— EXERCISE INSTRUCTIONS —
Exact copies of all the lines below are required, with the pictures omitted.

— COLLECTED DATA —

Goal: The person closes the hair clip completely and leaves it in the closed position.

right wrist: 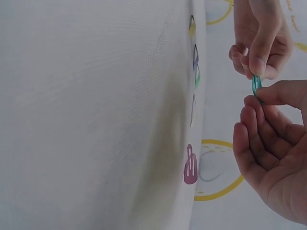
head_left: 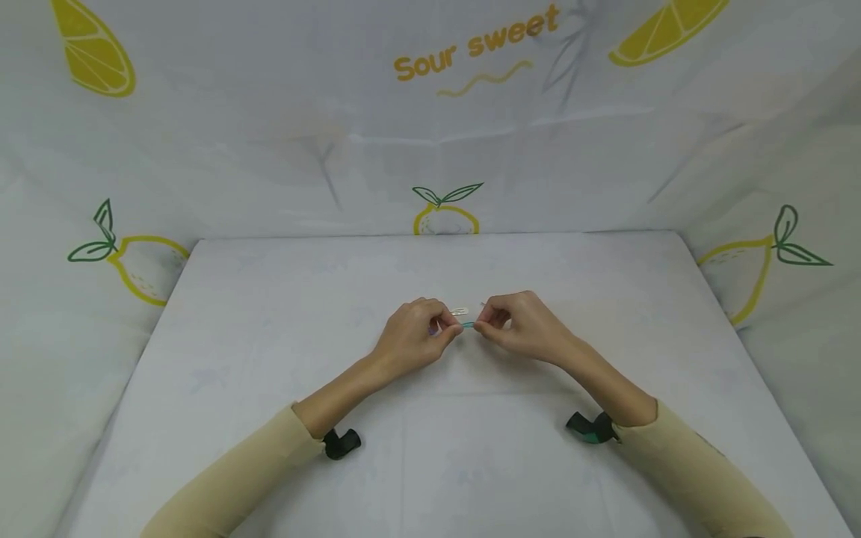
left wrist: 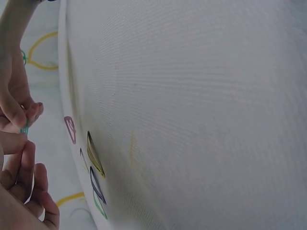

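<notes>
A teal snap hair clip [head_left: 468,324] is held above the table between both hands. My left hand [head_left: 413,336] pinches one end between thumb and index finger. At the opposite end, the thumb and fingertips of my right hand [head_left: 525,325] pinch it too. The right wrist view shows the teal clip [right wrist: 257,86] upright between the two thumbs; whether it is snapped or sprung is too small to tell. Below the hands lie a mauve hair clip [right wrist: 191,167], a yellow one [left wrist: 96,158], a dark blue one [left wrist: 97,186], a green one [left wrist: 100,207] and a whitish one [head_left: 460,311].
A white cloth covers the table [head_left: 282,299]. Lemon-printed white fabric [head_left: 269,134] rises at the back and sides. A black device [head_left: 341,444] sits by the left sleeve and another black device [head_left: 592,427] by the right sleeve.
</notes>
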Motion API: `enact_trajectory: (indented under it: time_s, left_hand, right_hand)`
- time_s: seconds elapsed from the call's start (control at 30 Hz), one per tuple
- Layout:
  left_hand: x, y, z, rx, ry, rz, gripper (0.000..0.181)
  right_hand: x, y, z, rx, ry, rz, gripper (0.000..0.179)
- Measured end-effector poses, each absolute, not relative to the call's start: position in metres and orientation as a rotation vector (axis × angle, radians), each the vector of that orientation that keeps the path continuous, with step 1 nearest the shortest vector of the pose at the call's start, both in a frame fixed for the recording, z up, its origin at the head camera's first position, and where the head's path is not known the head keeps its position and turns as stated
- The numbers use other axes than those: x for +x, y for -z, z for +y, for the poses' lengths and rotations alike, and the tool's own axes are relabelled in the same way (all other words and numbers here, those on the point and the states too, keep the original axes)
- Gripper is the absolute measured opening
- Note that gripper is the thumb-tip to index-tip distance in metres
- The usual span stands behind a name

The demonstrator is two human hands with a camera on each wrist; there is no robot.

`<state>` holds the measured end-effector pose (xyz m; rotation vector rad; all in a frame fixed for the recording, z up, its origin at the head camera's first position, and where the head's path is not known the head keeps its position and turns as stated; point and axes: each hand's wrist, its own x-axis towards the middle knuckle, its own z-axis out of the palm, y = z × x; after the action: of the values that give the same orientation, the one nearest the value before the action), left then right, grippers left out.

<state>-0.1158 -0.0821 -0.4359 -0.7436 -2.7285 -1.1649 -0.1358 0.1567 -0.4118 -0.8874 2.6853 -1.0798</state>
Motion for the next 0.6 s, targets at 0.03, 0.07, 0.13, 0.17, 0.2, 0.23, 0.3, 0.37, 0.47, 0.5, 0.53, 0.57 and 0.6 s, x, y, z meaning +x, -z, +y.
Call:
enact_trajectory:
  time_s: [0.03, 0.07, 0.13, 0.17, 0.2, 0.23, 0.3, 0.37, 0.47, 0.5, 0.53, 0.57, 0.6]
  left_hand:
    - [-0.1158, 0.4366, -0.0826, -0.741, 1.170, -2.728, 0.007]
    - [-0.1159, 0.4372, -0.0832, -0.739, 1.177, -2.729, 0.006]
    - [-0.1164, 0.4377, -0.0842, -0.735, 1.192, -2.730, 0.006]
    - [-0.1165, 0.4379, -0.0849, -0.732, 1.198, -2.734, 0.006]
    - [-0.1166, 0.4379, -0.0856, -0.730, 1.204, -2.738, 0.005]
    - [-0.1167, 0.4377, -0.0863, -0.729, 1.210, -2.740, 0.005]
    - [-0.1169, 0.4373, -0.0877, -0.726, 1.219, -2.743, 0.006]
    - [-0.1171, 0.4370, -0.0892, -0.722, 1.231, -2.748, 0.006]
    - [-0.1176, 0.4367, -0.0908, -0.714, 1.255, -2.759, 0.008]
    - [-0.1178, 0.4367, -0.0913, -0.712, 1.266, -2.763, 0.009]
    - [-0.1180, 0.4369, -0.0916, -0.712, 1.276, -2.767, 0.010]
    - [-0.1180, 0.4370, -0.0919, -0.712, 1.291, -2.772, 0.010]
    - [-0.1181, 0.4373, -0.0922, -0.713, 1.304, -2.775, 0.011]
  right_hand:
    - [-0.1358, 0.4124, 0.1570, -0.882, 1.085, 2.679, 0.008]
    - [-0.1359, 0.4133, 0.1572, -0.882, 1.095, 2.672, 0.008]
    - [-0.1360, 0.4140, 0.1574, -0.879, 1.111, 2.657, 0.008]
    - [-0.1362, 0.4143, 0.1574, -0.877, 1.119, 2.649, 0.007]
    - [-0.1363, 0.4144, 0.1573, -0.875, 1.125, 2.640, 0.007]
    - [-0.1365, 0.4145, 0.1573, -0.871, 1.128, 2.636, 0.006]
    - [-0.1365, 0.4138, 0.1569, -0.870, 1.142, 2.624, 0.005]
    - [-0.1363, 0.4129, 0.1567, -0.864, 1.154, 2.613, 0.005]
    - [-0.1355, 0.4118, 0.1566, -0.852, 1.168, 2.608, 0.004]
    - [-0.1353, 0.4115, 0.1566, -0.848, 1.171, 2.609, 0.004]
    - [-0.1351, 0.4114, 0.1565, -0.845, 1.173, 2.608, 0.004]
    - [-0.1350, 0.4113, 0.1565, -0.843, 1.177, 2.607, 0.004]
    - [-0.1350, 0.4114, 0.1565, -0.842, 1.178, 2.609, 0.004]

— ANSWER TO THE EXERCISE —
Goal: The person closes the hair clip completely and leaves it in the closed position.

right wrist: 
head_left: 
left wrist: 

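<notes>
A teal snap hair clip [head_left: 468,324] is held above the table between both hands. My left hand [head_left: 413,336] pinches one end between thumb and index finger. At the opposite end, the thumb and fingertips of my right hand [head_left: 525,325] pinch it too. The right wrist view shows the teal clip [right wrist: 257,86] upright between the two thumbs; whether it is snapped or sprung is too small to tell. Below the hands lie a mauve hair clip [right wrist: 191,167], a yellow one [left wrist: 96,158], a dark blue one [left wrist: 97,186], a green one [left wrist: 100,207] and a whitish one [head_left: 460,311].
A white cloth covers the table [head_left: 282,299]. Lemon-printed white fabric [head_left: 269,134] rises at the back and sides. A black device [head_left: 341,444] sits by the left sleeve and another black device [head_left: 592,427] by the right sleeve.
</notes>
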Motion API: `enact_trajectory: (indented under it: time_s, left_hand, right_hand)`
- time_s: seconds elapsed from the call's start (control at 30 Hz), one per tuple
- Layout:
  left_hand: x, y, z, rx, ry, rz, gripper (0.000..0.181)
  right_hand: x, y, z, rx, ry, rz, gripper (0.000..0.179)
- Measured end-effector poses, each absolute, not relative to the call's start: position in metres and orientation as a rotation vector (axis × angle, radians), each the vector of that orientation that keeps the path continuous, with step 1 nearest the shortest vector of the pose at the call's start, both in a frame fixed for the recording, z up, its origin at the head camera's first position, and where the head's path is not known the head keeps its position and turns as stated
- The numbers use other axes than those: x for +x, y for -z, z for +y, for the poses' lengths and rotations alike, and the tool's own axes are relabelled in the same way (all other words and numbers here, those on the point and the states too, keep the original axes)
- Gripper is the absolute measured opening
- Note that gripper is the thumb-tip to index-tip distance in metres
- The usual span stands behind a name

The demonstrator is two human hands with a camera on each wrist; there is no robot.

`<state>` holds the measured end-effector pose (xyz m; rotation vector rad; all in a frame fixed for the recording, z up, its origin at the head camera's first position, and where the head's path is not known the head keeps its position and turns as stated; point and axes: each hand's wrist, its own x-axis towards the middle knuckle, its own z-axis out of the palm, y = z × x; after the action: of the values that give the same orientation, the one nearest the value before the action), left then right, grippers left out.

<state>-0.1158 -0.0821 -0.4359 -0.7436 -2.7285 -1.1649 -0.1358 0.1567 -0.4118 -0.8874 2.6853 -1.0798</state>
Motion for the next 0.6 s, targets at 0.03, 0.07, 0.13, 0.17, 0.2, 0.23, 0.3, 0.37, 0.47, 0.5, 0.53, 0.57 and 0.6 s, x, y, z meaning +x, -z, +y.
Call:
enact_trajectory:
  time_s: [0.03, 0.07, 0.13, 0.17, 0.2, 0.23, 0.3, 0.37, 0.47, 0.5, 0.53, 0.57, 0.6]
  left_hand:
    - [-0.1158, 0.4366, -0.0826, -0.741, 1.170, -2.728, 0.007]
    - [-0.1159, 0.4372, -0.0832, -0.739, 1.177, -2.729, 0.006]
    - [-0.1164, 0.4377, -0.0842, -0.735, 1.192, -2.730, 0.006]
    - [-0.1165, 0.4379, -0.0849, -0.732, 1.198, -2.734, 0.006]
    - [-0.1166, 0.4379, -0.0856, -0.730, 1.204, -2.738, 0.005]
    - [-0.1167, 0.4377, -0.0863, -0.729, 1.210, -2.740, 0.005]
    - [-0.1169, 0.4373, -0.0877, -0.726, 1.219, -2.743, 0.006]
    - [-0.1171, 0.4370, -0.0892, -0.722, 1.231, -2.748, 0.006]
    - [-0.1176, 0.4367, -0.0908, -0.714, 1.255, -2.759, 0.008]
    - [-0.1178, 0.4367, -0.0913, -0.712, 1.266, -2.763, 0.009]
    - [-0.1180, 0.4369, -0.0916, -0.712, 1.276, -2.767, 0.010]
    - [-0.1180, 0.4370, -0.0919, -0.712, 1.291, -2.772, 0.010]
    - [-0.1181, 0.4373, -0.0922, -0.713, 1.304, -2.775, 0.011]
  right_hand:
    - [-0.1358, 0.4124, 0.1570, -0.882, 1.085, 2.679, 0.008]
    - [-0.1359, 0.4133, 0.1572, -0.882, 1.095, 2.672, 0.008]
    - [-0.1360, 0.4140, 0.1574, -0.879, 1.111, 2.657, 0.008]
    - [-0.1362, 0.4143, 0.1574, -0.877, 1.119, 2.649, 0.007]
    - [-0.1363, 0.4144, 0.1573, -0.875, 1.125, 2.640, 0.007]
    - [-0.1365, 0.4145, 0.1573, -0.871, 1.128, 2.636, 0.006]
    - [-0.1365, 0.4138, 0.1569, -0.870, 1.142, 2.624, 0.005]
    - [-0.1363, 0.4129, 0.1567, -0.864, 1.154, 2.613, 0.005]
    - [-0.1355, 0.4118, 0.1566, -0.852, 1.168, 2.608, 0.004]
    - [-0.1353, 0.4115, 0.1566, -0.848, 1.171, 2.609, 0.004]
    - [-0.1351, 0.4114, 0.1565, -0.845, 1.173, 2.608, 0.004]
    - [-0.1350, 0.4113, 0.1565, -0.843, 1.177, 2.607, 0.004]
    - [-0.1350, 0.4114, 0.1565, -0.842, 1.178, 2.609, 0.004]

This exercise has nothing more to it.